The amivantamab-lazertinib combination is approved as a first-line treatment option, meaning it is for patients who have not received prior systemic therapy for their locally advanced or metastatic disease. Before initiating this therapy, patients must undergo genetic testing of their tumor tissue. This testing confirms the presence of these specific EGFR mutations, ensuring the treatment is appropriate and effective for their cancer.
Clinical Efficacy and Outcomes
The efficacy of amivantamab-lazertinib has been evaluated in clinical trials, such as the Phase 3 MARIPOSA study. This international, randomized trial compared the combination therapy against osimertinib, a standard single-agent treatment, in previously untreated patients with advanced EGFR-mutated NSCLC. The study assessed the combination’s performance in delaying disease progression and improving patient outcomes.
Progression-Free Survival (PFS) indicates the length of time a patient lives with the disease without it worsening. In the MARIPOSA trial, patients receiving amivantamab-lazertinib demonstrated a median PFS of 23.7 months, longer than 16.6 months for those treated with osimertinib. This represents a statistically significant improvement in delaying disease progression.
The Overall Response Rate (ORR) is the percentage of patients whose tumors shrink. The MARIPOSA study reported an ORR of 86% for the combination therapy, similar to the 85% observed with osimertinib. The Duration of Response (DoR) measures how long the treatment keeps the cancer in check for responders. The median DoR for the amivantamab-lazertinib group was 25.8 months, longer than the 16.8 months seen with osimertinib alone. Initial analyses also indicated a favorable trend in overall survival.
Management of Adverse Events
The amivantamab-lazertinib combination can cause side effects. These reactions are managed by the oncology team. Common side effects associated with this regimen include skin and nail issues, such as rash (observed in up to 86% of patients) and paronychia (infected skin around the nail, seen in up to 71%).
Patients may also experience infusion-related reactions (IRRs) due to amivantamab, particularly during the first infusion. Other frequent adverse events include diarrhea (up to 31%), swelling (edema) (up to 36%), and sores in the mouth (stomatitis, up to 43%). These common side effects are managed with supportive medications, dose adjustments, or proactive strategies like premedication for infusion reactions and topical treatments.

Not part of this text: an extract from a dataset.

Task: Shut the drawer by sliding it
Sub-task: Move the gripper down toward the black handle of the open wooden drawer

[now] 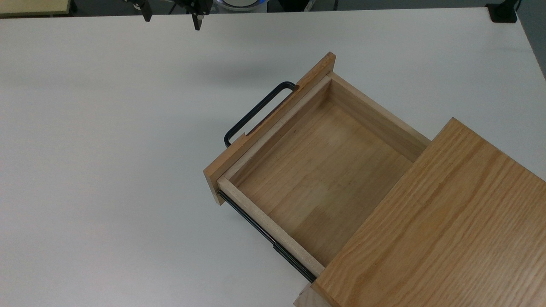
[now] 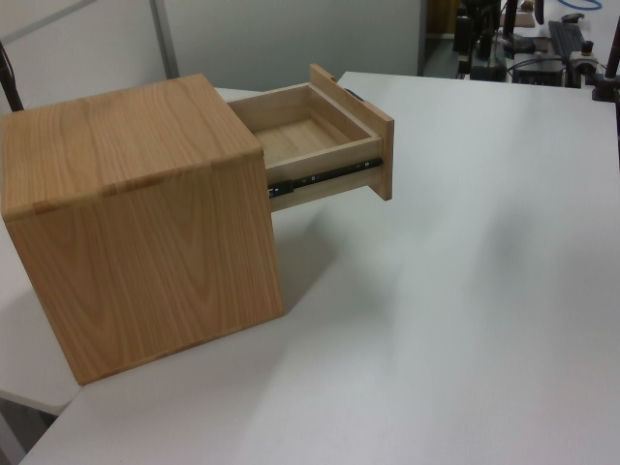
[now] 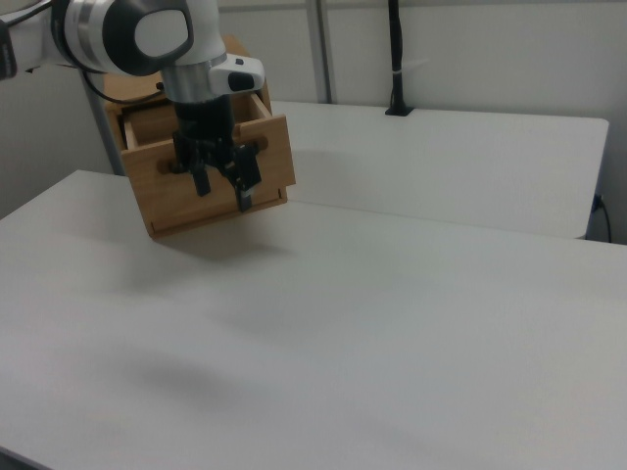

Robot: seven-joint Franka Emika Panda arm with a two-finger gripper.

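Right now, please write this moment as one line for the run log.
drawer: open, nothing inside | gripper: open, holding nothing, apart from handle | cabinet: on table | closing: not begun

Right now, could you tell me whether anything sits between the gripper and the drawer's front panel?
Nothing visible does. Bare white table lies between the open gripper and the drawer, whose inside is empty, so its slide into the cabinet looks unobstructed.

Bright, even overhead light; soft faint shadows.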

More serious, though less common, side effects can occur, requiring prompt medical attention. These include interstitial lung disease (ILD) or pneumonitis, and venous thromboembolism (VTE) or blood clots. Proactive measures like prophylactic anticoagulation during the initial four months of treatment have been implemented to mitigate the risk of VTEs. Close monitoring by the healthcare team is part of managing these effects, ensuring patient safety and treatment continuity.
Treatment Administration and Patient Experience
The administration of amivantamab-lazertinib involves both intravenous and oral components. Amivantamab is given as an intravenous (IV) infusion, typically in a clinic or hospital setting. The initial treatment schedule for amivantamab usually involves weekly infusions for the first month, followed by a maintenance schedule of infusions every two weeks thereafter.
To manage infusion-related reactions, the very first infusion of amivantamab is often administered using a “split-dosing” approach, where the total dose is divided and given over two days. Lazertinib, conversely, is an oral medication taken as a pill at home, typically once a day. This oral component offers convenience for patients, allowing easier integration into daily routines.
Patients undergoing this combination therapy will experience a time commitment for their infusion days, which varies depending on infusion rate and necessary pre-medications or monitoring. Adherence to the daily oral lazertinib medication schedule is also important for the overall effectiveness of the treatment.